PROBLEM — When you reach the line containing "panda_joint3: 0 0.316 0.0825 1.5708" in the data below, begin returning lines exactly as written, and stop once the line containing "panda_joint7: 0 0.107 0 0" has been returned.
── RECORDS FOR THE TASK
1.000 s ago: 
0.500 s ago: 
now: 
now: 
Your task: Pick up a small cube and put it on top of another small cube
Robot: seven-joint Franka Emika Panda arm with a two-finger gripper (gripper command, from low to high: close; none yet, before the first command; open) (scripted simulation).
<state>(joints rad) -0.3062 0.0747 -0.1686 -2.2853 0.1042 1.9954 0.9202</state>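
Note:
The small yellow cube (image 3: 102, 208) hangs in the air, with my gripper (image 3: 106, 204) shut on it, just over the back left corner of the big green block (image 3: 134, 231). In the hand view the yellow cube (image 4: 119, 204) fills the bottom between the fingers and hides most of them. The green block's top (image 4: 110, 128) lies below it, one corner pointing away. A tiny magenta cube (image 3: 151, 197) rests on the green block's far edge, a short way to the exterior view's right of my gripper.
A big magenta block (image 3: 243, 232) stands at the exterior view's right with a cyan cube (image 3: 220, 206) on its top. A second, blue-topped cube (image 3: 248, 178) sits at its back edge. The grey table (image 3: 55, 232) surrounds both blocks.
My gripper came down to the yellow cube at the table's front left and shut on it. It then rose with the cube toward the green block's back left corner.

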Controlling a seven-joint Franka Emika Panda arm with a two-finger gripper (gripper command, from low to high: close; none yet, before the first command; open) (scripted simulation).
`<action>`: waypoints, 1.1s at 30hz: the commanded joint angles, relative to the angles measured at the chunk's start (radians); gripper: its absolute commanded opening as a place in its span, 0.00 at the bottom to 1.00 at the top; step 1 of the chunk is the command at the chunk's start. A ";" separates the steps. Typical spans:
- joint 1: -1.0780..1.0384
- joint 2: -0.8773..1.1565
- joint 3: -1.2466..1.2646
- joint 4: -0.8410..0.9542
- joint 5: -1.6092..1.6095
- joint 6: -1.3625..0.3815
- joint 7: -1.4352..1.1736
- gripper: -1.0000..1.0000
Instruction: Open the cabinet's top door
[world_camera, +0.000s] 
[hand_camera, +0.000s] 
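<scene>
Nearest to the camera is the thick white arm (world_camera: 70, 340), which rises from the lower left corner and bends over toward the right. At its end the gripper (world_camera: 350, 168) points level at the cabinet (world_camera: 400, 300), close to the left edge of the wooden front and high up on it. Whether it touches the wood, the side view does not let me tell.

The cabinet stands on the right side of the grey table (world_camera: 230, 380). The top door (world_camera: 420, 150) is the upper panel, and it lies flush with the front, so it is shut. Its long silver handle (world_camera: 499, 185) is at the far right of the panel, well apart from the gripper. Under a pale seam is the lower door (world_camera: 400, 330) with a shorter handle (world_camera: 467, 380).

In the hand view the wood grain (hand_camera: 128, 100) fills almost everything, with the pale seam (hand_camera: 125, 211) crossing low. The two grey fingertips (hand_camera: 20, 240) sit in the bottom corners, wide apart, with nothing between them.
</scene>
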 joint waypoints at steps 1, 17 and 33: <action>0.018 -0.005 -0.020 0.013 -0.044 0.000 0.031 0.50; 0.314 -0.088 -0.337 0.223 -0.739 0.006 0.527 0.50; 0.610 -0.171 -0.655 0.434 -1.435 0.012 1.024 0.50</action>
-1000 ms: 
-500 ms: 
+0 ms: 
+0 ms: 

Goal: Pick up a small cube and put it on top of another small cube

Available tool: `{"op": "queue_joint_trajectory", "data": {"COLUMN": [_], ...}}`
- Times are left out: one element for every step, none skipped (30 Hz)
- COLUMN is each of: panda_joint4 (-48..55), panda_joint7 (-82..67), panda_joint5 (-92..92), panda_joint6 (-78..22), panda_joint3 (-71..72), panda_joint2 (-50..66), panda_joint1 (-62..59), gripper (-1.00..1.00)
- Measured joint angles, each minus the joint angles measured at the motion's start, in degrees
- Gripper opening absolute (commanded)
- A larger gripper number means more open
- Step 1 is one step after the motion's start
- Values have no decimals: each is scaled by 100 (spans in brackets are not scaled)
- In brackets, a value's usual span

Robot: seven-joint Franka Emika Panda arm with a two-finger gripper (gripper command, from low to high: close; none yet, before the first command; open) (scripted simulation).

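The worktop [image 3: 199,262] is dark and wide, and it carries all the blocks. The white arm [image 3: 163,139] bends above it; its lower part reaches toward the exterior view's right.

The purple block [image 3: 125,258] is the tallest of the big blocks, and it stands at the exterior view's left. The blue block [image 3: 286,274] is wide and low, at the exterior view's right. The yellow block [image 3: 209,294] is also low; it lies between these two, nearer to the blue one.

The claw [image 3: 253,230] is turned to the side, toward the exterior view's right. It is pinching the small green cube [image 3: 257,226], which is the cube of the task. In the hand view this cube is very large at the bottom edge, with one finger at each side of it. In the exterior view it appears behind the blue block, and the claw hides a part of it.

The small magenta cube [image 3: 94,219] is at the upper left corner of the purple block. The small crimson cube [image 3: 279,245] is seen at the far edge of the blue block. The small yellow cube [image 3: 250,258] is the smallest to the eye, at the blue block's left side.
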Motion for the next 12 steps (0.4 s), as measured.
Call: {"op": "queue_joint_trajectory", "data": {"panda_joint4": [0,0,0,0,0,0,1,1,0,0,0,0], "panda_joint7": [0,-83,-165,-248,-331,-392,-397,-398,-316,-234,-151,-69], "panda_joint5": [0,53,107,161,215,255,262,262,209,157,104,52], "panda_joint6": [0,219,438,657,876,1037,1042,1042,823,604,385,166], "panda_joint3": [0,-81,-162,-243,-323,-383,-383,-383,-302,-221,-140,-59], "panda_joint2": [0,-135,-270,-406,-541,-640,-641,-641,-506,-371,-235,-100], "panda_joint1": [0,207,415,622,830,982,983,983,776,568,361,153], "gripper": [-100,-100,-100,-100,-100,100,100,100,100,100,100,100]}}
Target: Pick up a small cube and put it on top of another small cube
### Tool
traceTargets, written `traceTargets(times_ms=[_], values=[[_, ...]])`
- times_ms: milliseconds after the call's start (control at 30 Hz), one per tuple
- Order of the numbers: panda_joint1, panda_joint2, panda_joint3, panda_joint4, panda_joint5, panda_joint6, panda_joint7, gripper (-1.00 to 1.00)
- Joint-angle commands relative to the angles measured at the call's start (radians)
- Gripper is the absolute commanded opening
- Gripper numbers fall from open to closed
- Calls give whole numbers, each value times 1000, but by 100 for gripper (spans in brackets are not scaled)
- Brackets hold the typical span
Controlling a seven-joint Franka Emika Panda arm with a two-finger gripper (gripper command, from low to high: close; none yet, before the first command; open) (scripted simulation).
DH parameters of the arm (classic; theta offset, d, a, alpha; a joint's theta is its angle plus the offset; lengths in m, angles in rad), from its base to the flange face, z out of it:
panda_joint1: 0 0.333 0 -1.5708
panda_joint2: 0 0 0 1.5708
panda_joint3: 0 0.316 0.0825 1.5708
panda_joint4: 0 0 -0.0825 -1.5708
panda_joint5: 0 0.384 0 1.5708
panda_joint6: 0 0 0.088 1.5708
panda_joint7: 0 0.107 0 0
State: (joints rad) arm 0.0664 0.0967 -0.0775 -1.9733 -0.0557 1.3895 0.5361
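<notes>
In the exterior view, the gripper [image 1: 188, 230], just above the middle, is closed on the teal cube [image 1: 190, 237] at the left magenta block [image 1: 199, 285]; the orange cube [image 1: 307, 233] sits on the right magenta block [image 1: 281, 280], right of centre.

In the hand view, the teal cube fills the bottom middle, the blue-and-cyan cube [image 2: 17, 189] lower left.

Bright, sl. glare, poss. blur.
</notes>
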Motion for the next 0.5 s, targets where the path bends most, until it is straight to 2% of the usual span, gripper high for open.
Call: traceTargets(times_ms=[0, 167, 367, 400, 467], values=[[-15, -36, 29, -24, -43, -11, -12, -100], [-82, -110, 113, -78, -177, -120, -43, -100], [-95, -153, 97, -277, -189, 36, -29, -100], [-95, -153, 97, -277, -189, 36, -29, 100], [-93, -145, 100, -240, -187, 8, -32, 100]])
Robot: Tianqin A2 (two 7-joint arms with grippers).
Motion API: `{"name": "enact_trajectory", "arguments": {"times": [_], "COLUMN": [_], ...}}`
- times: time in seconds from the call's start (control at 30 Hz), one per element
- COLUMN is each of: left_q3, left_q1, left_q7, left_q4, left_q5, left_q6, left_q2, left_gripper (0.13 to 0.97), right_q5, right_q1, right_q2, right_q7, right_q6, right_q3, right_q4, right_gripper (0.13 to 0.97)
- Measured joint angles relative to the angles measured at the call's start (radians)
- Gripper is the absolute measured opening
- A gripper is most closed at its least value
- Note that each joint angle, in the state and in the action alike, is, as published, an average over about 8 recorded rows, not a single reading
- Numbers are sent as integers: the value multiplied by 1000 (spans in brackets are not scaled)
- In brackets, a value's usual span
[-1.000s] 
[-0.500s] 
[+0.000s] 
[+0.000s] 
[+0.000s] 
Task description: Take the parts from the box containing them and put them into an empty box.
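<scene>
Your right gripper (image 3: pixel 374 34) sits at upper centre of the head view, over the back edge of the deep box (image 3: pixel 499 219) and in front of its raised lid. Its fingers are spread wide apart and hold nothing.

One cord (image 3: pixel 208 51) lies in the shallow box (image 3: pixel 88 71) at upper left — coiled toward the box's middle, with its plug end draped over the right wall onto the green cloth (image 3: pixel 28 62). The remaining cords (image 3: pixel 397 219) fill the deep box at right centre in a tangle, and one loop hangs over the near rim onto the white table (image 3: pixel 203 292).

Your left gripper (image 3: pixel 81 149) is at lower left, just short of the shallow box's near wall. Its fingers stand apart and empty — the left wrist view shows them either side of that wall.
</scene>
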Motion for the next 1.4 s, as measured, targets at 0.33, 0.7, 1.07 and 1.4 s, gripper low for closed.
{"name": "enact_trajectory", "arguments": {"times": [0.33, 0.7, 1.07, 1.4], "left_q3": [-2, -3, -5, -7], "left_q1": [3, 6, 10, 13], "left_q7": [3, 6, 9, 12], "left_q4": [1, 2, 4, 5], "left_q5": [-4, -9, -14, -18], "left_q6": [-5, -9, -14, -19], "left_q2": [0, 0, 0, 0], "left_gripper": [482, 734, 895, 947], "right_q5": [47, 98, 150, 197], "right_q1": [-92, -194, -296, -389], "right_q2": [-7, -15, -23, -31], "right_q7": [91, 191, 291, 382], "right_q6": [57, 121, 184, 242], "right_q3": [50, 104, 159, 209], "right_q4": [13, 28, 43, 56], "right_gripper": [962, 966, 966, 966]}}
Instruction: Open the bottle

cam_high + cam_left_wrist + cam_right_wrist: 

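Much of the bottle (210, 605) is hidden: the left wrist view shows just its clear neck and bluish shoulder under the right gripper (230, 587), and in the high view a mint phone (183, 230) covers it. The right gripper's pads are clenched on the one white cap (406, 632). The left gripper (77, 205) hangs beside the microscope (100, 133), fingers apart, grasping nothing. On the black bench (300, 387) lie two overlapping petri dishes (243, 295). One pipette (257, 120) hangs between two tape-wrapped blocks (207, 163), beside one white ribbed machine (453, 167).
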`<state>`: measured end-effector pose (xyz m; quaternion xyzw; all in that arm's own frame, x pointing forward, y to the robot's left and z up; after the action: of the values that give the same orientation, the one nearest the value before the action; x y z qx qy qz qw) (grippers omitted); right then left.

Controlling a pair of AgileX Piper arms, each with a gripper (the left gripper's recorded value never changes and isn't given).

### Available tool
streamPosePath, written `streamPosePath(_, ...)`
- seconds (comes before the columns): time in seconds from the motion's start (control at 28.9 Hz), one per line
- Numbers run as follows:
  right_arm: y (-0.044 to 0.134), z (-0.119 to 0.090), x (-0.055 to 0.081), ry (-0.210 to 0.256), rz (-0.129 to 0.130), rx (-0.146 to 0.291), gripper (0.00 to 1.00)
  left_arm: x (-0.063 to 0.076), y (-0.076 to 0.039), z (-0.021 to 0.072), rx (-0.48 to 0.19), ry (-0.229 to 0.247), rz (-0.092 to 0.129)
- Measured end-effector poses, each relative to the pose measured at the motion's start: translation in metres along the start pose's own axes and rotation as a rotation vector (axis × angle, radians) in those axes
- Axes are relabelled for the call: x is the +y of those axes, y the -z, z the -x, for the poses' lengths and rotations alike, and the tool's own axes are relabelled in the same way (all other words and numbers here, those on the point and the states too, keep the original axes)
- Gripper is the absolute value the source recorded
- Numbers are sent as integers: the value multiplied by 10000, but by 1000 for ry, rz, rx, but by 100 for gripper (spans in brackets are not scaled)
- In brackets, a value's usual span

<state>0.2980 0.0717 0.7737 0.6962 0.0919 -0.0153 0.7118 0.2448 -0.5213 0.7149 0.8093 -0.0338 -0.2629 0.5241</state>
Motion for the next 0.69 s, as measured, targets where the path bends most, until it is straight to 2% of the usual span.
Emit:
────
RESPONSE —
panda_joint3: 0 0.316 0.0825 1.5708
panda_joint4: 0 0 -0.0825 -1.5708
panda_joint5: 0 0.384 0 1.5708
panda_joint6: 0 0 0.088 1.5708
panda_joint7: 0 0.107 0 0

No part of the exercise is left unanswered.